Scan the records below for the word "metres". Copy each line where it appears.

Records provided ->
Start of Block
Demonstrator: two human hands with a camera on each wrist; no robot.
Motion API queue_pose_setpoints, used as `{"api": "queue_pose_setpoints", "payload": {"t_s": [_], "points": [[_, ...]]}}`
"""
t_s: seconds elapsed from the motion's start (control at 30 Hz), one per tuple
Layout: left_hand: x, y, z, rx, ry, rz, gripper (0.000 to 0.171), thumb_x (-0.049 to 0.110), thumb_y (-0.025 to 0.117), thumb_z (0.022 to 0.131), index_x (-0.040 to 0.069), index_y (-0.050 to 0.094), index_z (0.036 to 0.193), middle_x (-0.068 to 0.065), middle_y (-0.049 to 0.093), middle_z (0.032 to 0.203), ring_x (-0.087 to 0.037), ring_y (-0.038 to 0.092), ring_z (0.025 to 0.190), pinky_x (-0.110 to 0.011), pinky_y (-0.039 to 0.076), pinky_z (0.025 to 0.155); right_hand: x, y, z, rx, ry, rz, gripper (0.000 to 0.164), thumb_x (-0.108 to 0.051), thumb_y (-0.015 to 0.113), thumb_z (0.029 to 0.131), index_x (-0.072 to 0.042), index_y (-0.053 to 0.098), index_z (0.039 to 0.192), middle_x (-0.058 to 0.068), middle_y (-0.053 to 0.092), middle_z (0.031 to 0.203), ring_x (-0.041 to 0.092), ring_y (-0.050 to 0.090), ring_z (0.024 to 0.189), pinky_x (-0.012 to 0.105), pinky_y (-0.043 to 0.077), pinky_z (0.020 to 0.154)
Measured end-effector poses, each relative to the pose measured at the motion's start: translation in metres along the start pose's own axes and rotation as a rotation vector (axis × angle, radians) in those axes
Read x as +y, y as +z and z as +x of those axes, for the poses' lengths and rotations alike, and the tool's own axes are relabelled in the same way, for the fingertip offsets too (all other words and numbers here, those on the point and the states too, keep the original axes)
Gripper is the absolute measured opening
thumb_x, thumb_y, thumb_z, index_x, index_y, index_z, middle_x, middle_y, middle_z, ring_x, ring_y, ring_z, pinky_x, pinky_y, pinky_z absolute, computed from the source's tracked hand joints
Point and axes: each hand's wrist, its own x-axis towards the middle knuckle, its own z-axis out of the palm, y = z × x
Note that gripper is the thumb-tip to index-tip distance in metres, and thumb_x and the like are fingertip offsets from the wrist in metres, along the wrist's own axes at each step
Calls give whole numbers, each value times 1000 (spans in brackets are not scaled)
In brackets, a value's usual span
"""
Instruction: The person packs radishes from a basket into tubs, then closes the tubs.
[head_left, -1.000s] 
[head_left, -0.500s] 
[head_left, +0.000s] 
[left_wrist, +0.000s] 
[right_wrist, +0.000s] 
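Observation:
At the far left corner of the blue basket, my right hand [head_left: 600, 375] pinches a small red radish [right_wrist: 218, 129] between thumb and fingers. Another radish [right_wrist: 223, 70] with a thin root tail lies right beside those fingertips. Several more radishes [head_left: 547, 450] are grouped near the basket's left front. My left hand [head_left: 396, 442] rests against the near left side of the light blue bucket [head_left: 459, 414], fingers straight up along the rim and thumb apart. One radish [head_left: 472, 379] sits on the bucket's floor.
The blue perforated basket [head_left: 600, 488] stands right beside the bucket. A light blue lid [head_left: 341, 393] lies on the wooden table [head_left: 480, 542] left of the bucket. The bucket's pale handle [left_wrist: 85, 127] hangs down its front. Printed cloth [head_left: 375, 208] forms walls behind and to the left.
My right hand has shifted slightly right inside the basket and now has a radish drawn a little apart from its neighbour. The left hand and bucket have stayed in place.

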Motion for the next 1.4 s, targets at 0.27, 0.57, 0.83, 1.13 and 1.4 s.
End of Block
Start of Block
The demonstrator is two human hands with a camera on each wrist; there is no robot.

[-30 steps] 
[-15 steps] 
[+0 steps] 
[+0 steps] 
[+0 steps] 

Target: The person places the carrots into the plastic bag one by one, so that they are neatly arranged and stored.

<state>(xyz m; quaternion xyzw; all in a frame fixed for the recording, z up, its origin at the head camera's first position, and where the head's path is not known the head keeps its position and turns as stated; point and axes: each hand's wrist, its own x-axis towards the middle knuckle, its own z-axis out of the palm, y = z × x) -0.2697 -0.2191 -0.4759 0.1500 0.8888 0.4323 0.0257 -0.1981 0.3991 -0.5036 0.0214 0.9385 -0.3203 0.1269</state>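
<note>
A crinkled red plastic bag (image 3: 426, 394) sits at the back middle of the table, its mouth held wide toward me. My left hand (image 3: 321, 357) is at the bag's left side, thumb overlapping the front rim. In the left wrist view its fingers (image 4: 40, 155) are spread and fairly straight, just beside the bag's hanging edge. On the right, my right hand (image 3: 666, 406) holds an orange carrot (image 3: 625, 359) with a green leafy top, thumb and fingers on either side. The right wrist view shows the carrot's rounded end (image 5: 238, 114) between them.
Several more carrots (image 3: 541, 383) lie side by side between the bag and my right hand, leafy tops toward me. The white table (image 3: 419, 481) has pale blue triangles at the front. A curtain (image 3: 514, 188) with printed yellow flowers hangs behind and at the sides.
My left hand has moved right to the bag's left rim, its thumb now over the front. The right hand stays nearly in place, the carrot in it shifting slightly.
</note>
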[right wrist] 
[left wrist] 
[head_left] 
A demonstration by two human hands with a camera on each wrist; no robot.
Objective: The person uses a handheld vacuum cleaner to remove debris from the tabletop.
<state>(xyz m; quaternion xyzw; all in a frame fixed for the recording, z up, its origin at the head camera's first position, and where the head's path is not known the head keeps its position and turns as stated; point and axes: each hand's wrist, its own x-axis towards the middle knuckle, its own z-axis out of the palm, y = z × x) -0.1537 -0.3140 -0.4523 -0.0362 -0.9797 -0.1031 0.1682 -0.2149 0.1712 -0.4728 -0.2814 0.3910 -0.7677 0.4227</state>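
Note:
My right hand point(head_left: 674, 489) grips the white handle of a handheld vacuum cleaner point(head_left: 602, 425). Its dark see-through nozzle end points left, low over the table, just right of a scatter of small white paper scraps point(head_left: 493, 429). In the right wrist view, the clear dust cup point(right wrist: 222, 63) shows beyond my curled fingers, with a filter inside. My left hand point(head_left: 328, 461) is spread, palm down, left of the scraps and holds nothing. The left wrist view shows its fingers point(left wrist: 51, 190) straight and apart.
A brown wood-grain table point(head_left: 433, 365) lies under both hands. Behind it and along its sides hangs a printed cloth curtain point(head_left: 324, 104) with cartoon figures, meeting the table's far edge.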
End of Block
Response area ->
Measured end-effector poses, each relative to the pose measured at the motion's start: translation in metres along the start pose's own axes and rotation as a rotation vector (axis × angle, radians) in those axes
Note that gripper is the thumb-tip to index-tip distance in metres, and thumb_x and the like are fingertip offsets from the wrist in metres, along the wrist's own axes at each step

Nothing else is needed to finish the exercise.